• _Task prompt_
Every picture stays out; everything else in the listing below is to be returned exactly.

· · · · ·

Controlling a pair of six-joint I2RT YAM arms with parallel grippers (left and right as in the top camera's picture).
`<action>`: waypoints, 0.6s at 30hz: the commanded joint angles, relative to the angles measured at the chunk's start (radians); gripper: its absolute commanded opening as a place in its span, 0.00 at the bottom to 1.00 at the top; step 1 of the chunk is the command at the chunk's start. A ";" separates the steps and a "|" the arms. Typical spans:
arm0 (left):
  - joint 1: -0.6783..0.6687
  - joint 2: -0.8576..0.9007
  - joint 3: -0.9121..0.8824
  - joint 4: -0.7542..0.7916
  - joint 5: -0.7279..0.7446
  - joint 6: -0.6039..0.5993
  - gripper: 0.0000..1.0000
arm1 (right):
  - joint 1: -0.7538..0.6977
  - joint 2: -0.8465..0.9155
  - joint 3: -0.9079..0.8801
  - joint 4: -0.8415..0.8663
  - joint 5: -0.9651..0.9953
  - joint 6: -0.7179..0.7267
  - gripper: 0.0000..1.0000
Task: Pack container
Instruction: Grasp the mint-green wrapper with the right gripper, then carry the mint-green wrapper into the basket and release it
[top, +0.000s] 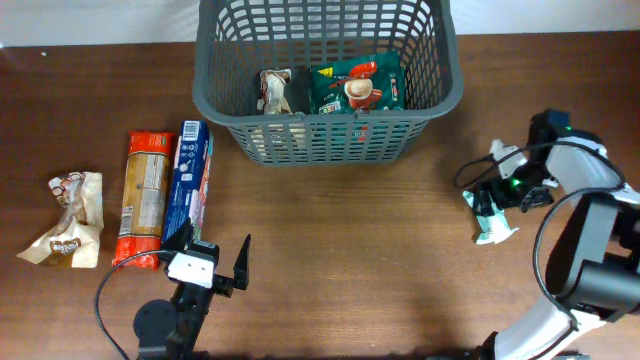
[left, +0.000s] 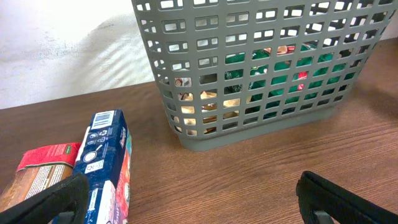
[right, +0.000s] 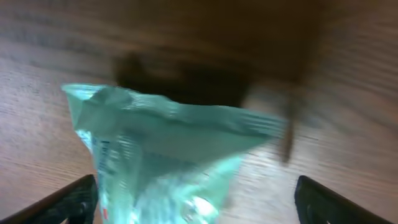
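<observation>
Basket (top: 330, 140) sits at the middle of the worktop's (top: 380, 260) far edge, upright. Inside, on its floor: a green pack (top: 355, 88) and, just left of it, a pale pack (top: 277, 92).

Toward the left edge, all clear of the basket:
- blue box (top: 188, 175), lying flat, nearest the basket's left corner
- red pack (top: 145, 195), touching the box along its left side
- crumpled wrapper (top: 70, 220), apart from both and closest to the left edge

Near the right edge lies a teal pack (top: 493, 228). Open worktop between it and the basket.

Left wrist view shows the basket's lattice wall side-on, green and pale contents glimpsed through the slots. It also shows the printed end of the blue box. The overhead alone gives the basket's interior and the wrapper. Right wrist view is blurred, and only the teal pack is clear in it.

Left arm (top: 165, 320) comes in from the near edge. The left tool (top: 212, 248) is released, fingers wide, holding nothing, close by the red pack's near end. Right arm (top: 590, 230) bends back over the right edge. The right tool (right: 198, 202) is spread wide, a finger either side of the teal pack. Contact cannot be told.
</observation>
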 joint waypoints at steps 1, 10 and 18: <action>-0.005 -0.006 -0.010 0.003 0.008 -0.008 0.99 | 0.030 0.021 -0.011 0.007 -0.016 -0.014 0.80; -0.005 -0.006 -0.010 0.003 0.008 -0.008 0.99 | 0.035 0.047 0.010 0.047 -0.016 0.064 0.04; -0.005 -0.006 -0.010 0.003 0.008 -0.008 0.99 | 0.035 0.047 0.334 -0.054 -0.026 0.291 0.04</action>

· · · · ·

• _Exercise output_
Controlling a pair of six-joint I2RT YAM arms with parallel grippers (left and right as in the top camera's picture).
`<action>`: waypoints, 0.6s at 30hz: the commanded joint angles, relative to the angles measured at the chunk's start (radians); gripper: its absolute commanded opening as a place in its span, 0.00 at the bottom to 1.00 at the top; step 1 of the chunk is the command at the chunk's start. A ";" separates the steps and a "|" the arms. Typical spans:
arm0 (left):
  - joint 1: -0.6783..0.6687
  - joint 2: -0.8576..0.9007
  - joint 3: -0.9121..0.8824
  - joint 4: -0.7542..0.7916
  - joint 5: -0.7279..0.7446
  - joint 6: -0.6039..0.5993
  - gripper: 0.0000..1.0000
arm1 (right):
  - joint 1: -0.7538..0.6977
  - joint 2: -0.8465..0.9155
  - joint 3: -0.9079..0.8801
  - joint 4: -0.8415..0.8663
  - joint 5: -0.9651..0.9953
  - joint 6: -0.7179..0.7267
  - gripper: 0.0000..1.0000
Task: Pack container
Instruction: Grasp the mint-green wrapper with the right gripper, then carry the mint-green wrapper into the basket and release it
[top, +0.000s] 
[left, +0.000s] 
[right, +0.000s] 
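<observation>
Basket (top: 330, 140) sits at the middle of the worktop's (top: 380, 260) far edge, upright. Inside, on its floor: a green pack (top: 355, 88) and, just left of it, a pale pack (top: 277, 92).

Toward the left edge, all clear of the basket:
- blue box (top: 188, 175), lying flat, nearest the basket's left corner
- red pack (top: 145, 195), touching the box along its left side
- crumpled wrapper (top: 70, 220), apart from both and closest to the left edge

Near the right edge lies a teal pack (top: 493, 228). Open worktop between it and the basket.

Left wrist view shows the basket's lattice wall side-on, green and pale contents glimpsed through the slots. It also shows the printed end of the blue box. The overhead alone gives the basket's interior and the wrapper. Right wrist view is blurred, and only the teal pack is clear in it.

Left arm (top: 165, 320) comes in from the near edge. The left tool (top: 212, 248) is released, fingers wide, holding nothing, close by the red pack's near end. Right arm (top: 590, 230) bends back over the right edge. The right tool (right: 198, 202) is spread wide, a finger either side of the teal pack. Contact cannot be told.
</observation>
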 joint waypoints at steps 1, 10 and 18: <action>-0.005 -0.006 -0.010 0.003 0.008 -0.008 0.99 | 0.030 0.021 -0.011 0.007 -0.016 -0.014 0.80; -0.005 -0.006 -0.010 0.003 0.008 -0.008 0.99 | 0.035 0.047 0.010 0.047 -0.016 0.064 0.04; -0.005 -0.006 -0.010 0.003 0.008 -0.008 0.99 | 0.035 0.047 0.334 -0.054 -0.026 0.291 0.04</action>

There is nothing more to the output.